**YOUR ASSIGNMENT**. Count every line in the following entries that holds the word "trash". Only the number should be given.

Records excerpted from a collection:

* * * * * * *

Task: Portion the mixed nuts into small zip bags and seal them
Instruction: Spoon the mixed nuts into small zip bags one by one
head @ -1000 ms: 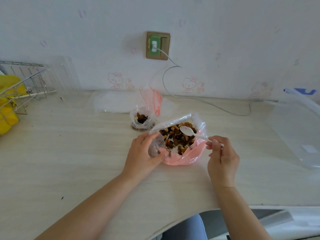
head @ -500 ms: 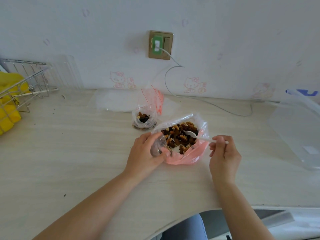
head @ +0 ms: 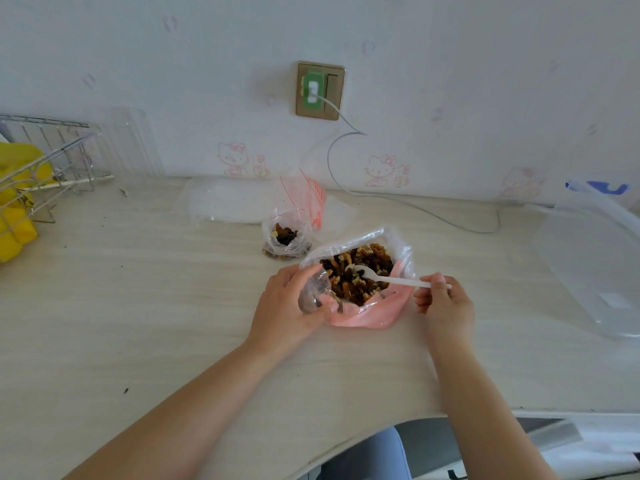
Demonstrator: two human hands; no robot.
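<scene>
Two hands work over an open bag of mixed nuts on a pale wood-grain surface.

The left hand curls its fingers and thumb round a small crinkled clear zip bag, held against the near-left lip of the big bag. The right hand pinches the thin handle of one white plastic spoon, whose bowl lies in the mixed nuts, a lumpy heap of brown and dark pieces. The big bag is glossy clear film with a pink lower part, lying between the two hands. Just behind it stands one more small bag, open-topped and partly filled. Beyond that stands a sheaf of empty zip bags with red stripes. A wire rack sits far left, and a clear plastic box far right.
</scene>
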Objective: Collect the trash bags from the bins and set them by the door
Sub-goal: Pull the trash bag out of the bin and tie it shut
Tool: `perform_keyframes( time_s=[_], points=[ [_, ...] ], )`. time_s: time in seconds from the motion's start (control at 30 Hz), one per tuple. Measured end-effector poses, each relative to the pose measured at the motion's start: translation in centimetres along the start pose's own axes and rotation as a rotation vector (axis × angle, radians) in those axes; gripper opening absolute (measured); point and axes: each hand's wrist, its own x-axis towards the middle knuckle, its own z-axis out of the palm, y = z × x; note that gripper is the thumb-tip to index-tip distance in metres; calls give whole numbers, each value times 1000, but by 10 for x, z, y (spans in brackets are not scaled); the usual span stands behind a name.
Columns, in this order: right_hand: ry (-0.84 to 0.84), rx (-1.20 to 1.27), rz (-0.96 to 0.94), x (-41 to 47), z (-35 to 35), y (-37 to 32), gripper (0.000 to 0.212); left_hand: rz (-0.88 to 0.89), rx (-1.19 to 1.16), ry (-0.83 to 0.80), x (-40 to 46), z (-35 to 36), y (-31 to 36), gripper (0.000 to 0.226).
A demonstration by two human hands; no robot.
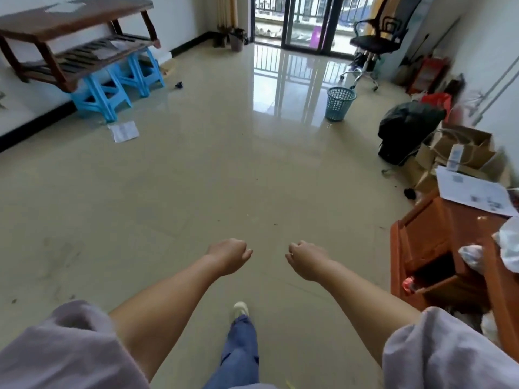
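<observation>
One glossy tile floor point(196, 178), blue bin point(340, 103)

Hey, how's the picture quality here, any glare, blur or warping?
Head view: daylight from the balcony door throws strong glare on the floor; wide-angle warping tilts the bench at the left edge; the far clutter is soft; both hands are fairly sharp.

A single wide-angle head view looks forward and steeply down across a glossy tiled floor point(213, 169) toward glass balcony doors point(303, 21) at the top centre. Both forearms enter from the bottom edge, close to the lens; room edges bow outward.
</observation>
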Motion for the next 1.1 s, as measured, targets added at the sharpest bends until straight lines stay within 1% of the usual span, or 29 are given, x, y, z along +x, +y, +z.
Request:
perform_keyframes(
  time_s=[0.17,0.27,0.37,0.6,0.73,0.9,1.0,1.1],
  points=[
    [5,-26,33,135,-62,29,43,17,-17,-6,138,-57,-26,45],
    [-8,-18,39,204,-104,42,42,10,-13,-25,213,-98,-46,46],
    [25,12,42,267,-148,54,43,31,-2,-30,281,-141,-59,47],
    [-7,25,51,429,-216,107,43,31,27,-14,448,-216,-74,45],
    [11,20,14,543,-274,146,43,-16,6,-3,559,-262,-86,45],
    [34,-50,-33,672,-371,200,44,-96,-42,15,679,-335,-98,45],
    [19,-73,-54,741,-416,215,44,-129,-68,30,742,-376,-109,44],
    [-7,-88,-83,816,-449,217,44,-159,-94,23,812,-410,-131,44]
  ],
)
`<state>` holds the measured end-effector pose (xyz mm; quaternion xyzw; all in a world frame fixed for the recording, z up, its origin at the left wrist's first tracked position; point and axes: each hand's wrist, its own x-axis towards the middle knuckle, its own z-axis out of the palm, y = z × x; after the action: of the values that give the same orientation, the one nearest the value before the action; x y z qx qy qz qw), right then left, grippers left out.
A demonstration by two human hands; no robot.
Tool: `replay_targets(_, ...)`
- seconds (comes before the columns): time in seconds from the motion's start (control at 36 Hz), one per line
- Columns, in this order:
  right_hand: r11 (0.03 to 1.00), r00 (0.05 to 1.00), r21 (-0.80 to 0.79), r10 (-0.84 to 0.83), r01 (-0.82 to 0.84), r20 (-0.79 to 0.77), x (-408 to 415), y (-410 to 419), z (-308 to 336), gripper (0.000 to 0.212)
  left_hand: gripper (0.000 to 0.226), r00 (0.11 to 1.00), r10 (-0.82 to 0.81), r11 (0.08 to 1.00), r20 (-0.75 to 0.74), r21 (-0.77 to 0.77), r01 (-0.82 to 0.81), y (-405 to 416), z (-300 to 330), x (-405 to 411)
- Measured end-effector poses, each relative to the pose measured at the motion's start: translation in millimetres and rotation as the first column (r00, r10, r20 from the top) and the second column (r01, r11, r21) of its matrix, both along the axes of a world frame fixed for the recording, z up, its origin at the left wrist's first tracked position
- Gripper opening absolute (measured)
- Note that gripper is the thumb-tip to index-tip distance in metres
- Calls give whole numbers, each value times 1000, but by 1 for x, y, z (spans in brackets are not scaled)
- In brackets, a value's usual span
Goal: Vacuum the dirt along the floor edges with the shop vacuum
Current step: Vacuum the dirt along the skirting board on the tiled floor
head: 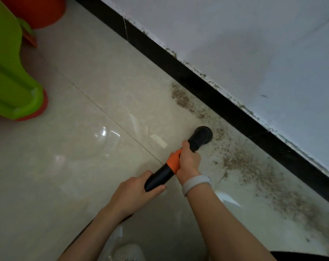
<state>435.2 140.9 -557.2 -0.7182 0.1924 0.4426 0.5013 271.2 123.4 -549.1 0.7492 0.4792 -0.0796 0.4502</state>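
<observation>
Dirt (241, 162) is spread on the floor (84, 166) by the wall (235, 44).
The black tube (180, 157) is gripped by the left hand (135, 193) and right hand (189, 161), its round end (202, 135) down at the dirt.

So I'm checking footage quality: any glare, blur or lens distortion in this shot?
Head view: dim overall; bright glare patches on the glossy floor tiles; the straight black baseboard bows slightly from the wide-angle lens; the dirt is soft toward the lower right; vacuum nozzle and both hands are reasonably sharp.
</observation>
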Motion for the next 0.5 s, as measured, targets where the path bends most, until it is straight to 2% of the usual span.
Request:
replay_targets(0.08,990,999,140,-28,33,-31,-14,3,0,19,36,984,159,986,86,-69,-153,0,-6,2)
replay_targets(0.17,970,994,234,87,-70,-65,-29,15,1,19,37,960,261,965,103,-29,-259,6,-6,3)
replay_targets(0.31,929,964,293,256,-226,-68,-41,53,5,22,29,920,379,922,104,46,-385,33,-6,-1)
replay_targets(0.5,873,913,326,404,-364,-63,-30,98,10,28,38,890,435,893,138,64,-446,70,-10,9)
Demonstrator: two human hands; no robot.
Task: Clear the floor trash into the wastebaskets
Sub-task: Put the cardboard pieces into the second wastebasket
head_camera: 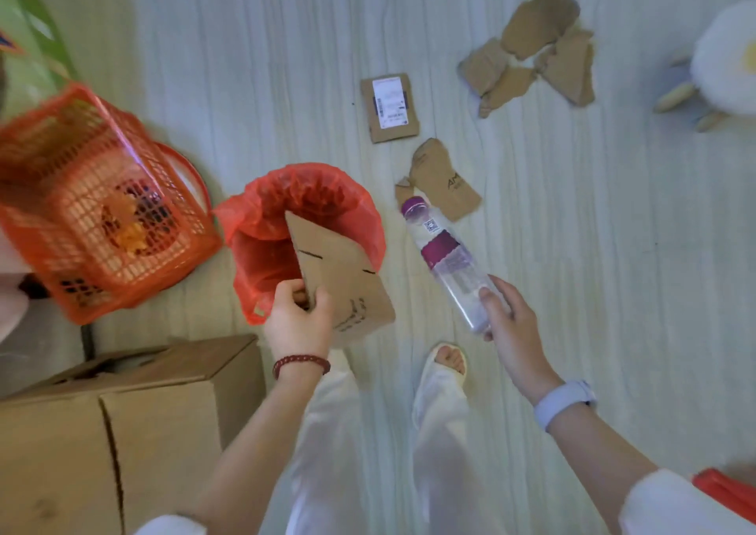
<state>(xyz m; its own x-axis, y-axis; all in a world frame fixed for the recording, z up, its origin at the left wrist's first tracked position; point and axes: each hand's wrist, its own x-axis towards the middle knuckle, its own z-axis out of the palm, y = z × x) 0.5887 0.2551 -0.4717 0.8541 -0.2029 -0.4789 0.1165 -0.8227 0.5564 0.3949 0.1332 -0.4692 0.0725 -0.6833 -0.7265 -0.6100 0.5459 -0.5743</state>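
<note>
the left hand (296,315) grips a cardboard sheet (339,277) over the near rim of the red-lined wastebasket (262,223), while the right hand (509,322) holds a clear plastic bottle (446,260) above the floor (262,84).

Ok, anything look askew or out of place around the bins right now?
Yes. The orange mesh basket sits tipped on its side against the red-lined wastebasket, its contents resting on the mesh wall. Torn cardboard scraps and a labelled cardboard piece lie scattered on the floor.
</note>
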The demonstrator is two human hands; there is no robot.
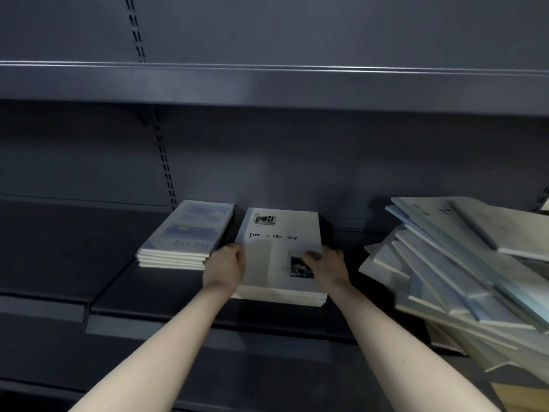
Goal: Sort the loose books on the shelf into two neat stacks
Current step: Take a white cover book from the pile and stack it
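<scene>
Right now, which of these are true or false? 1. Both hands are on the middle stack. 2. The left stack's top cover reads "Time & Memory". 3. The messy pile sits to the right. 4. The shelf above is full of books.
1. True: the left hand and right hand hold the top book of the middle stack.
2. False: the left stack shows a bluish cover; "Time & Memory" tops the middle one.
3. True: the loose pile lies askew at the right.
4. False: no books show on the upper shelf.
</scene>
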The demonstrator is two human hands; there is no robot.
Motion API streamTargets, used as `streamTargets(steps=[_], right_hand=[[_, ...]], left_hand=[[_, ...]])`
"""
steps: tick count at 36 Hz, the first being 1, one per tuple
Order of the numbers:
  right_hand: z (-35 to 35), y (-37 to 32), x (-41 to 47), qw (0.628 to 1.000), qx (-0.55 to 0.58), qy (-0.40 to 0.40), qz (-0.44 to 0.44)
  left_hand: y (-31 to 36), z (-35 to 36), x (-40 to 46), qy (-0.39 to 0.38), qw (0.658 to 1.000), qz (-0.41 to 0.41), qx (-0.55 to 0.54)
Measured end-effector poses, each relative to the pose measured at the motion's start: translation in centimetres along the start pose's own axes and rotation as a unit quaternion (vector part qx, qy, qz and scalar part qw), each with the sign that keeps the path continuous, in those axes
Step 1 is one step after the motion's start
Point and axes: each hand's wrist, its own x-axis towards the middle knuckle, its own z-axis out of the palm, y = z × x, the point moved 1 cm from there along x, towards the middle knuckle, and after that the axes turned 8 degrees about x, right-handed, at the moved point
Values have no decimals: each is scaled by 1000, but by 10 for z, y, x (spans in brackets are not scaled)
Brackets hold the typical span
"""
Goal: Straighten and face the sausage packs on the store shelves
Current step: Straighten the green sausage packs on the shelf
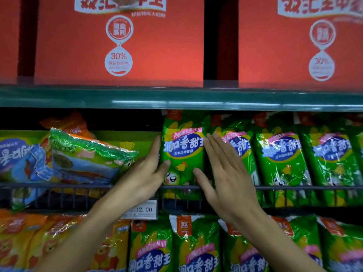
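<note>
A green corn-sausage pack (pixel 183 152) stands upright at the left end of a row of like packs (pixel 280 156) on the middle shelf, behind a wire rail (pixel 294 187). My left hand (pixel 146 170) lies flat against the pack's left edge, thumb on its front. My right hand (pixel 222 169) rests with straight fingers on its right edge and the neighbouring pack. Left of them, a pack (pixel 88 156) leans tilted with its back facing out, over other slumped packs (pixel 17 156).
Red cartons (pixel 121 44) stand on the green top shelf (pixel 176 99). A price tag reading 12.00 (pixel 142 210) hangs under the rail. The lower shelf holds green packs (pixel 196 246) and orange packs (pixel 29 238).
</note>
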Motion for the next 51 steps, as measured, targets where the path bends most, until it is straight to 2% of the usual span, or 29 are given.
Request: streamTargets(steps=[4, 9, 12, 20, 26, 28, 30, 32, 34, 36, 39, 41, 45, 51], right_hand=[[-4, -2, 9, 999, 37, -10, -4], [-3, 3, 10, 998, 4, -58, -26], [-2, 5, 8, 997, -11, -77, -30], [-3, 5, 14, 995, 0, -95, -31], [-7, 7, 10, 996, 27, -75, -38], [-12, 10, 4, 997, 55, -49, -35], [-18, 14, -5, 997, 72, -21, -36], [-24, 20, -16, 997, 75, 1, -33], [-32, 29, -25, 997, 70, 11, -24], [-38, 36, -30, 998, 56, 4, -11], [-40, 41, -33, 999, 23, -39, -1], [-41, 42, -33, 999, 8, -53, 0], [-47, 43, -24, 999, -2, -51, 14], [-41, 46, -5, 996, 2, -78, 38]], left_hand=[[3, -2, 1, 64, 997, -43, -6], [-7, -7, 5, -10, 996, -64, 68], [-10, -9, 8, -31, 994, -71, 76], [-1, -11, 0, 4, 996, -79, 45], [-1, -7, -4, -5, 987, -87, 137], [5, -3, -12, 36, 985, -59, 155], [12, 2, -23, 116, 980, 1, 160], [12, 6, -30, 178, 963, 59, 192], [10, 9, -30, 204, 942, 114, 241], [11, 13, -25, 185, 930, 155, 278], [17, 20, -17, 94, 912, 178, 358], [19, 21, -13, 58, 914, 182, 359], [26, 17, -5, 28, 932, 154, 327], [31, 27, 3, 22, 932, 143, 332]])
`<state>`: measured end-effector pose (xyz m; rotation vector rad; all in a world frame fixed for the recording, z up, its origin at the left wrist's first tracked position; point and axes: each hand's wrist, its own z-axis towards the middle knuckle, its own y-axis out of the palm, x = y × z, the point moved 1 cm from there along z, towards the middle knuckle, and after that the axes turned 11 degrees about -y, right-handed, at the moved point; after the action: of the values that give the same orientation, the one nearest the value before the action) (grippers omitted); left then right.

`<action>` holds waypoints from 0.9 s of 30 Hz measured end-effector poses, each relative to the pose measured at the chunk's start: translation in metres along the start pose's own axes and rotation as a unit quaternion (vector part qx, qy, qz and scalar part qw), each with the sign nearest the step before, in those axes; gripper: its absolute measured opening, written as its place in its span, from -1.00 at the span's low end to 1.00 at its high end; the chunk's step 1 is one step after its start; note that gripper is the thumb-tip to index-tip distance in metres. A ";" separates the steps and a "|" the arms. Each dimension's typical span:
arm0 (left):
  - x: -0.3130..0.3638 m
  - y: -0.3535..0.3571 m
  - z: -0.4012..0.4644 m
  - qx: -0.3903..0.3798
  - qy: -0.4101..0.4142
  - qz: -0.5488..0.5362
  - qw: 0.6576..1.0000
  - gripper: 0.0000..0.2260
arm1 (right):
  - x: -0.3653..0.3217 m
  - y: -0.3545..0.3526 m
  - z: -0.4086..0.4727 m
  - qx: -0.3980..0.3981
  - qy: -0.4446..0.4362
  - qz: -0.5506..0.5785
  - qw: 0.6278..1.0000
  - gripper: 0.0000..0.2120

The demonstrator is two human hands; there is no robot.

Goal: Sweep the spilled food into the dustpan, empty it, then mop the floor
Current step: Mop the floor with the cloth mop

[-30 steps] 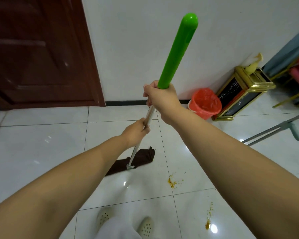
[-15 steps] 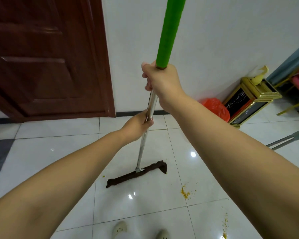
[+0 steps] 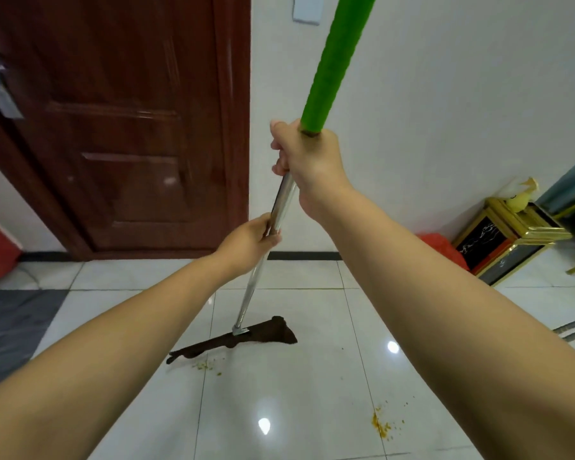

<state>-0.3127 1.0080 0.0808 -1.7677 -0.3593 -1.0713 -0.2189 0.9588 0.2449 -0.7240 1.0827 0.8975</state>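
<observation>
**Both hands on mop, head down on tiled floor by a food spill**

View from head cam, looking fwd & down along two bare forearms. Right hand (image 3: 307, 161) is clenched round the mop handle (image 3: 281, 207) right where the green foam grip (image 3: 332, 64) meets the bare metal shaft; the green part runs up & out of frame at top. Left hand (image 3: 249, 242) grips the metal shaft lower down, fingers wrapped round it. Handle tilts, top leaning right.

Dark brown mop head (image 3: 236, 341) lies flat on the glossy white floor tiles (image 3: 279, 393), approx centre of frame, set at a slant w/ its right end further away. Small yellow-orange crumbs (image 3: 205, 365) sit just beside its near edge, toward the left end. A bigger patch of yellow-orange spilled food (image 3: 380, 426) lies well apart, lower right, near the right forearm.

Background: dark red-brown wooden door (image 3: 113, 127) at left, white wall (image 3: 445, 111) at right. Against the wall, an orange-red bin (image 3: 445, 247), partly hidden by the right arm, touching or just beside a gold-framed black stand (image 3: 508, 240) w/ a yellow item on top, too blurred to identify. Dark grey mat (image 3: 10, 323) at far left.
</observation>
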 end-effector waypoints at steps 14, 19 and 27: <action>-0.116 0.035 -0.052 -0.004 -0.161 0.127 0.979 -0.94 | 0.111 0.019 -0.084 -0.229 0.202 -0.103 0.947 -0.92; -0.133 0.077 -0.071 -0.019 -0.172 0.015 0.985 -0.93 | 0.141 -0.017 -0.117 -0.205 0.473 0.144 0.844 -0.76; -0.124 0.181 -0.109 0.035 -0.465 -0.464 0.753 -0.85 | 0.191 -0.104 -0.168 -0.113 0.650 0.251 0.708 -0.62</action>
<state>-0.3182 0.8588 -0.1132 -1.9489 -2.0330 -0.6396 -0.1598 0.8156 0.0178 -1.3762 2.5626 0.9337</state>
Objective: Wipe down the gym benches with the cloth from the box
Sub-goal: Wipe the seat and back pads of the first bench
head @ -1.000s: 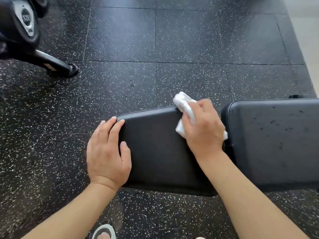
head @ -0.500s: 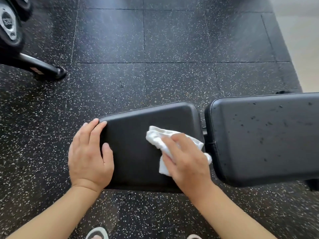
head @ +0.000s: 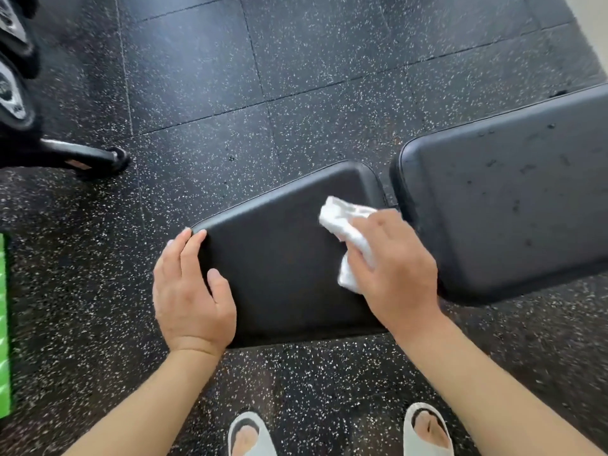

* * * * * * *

**SOLVED PROBLEM**. 3